:: WHAT THE EXERCISE ASKS ::
Pick out all lines in the listing holding the string "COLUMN" and copy them.

━━━━━━

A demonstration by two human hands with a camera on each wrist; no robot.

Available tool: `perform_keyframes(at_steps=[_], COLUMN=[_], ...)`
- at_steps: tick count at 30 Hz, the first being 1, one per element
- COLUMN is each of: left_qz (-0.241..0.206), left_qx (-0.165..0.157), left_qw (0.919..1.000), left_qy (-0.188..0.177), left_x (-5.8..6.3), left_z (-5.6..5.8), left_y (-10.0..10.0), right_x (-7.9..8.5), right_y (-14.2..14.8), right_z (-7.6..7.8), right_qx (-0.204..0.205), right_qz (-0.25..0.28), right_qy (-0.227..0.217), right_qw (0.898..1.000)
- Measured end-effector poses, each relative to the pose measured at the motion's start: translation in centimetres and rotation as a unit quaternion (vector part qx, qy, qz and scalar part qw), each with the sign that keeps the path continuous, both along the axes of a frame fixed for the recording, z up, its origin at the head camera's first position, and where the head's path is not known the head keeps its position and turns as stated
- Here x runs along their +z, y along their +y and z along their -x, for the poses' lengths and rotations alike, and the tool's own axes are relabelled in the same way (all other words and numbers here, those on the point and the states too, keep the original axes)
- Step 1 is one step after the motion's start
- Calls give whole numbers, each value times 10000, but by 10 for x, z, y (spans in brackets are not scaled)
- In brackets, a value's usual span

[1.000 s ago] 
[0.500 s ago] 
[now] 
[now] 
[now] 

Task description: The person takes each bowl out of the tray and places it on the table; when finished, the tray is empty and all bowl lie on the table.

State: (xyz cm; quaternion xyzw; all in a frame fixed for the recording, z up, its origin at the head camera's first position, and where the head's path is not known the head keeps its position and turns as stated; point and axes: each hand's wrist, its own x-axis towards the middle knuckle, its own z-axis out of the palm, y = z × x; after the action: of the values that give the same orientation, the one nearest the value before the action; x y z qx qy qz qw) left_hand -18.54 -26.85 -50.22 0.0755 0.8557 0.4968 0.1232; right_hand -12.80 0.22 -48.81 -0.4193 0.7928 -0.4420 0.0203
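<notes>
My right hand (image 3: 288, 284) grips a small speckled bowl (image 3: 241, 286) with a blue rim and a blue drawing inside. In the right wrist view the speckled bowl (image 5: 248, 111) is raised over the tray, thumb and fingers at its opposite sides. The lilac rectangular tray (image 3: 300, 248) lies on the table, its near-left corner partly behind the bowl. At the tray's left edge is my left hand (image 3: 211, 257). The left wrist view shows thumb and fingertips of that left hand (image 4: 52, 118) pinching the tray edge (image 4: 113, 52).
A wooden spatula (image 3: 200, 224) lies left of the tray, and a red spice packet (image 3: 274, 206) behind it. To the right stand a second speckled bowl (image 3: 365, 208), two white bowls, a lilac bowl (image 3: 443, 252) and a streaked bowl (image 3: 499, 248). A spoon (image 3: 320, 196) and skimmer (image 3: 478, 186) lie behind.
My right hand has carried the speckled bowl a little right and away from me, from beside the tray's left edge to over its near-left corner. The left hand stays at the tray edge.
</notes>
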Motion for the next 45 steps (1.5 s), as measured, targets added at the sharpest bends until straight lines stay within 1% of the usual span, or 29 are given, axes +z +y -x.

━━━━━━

:: ANSWER BOX ::
Available tool: `perform_keyframes(at_steps=[_], COLUMN=[_], ...)`
- COLUMN is each of: left_qz (-0.241..0.206), left_qx (-0.165..0.157), left_qw (0.919..1.000), left_qy (-0.188..0.177), left_x (-5.8..6.3), left_z (-5.6..5.8), left_y (-10.0..10.0), right_x (-7.9..8.5), right_y (-14.2..14.8), right_z (-7.6..7.8), right_qx (-0.204..0.205), right_qz (-0.25..0.28), right_qy (-0.227..0.217), right_qw (0.898..1.000)

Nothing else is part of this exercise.